A historic meeting in the Spanish city of Córdoba yesterday saw ministers from Britain and Spain sit down for the first time with political leaders from Gibraltar to resolve long-standing squabbles over the Rock. Deals over joint use of Gibraltar airport, as well as pensions, telephones, border controls and culture, were agreed by the Europe minister, Geoff Hoon, the Spanish foreign minister, Miguel Angel Moratinos, and Gibraltar's chief minister, Peter Caruana.
The key agreement involves joint use of the airport by Spain and Gibraltar, with the building of a terminal that will straddle the border zone.
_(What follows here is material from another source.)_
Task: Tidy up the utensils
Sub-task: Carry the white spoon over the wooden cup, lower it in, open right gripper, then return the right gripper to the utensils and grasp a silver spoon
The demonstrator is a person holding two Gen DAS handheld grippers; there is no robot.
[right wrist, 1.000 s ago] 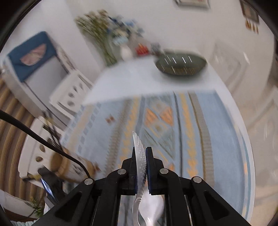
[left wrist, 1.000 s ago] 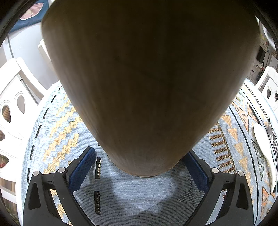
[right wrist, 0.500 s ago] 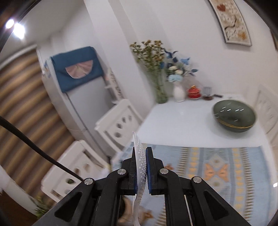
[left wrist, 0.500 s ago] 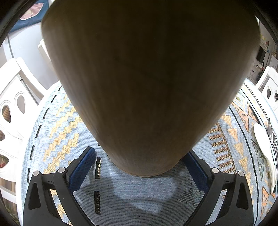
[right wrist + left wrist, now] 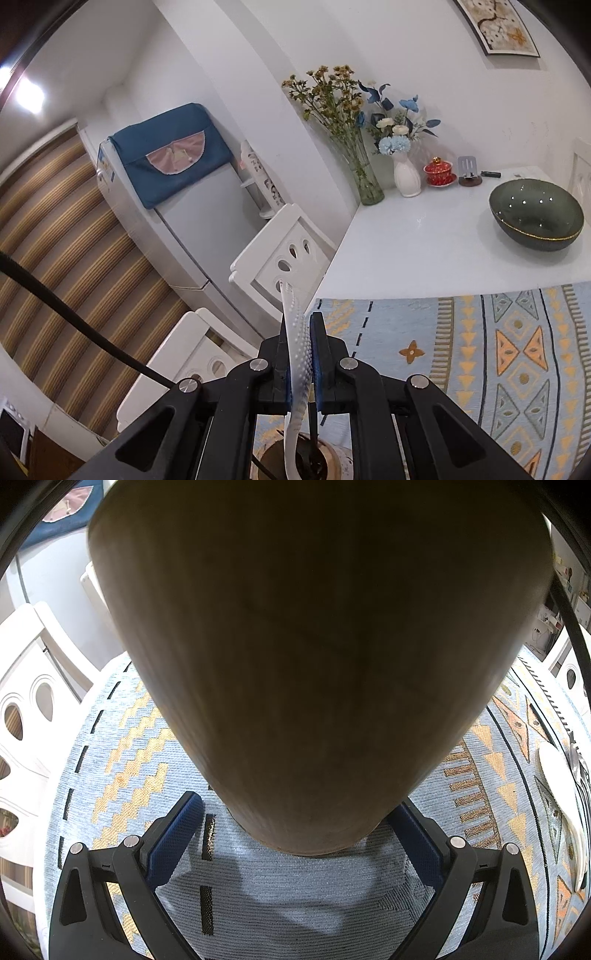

Passenger aircraft will soon be able to fly from Gibraltar to Spanish airports, turning Gibraltar into a regional airport. Spanish officials said that the Spanish flag would also fly on the Rock for the first time since 1954, when the dictator General Francisco Franco closed the Spanish consulate in a fit of rage over a visit by the Queen. The flag will fly outside a new branch of the Cervantes Institute, Spain's equivalent of the British Council.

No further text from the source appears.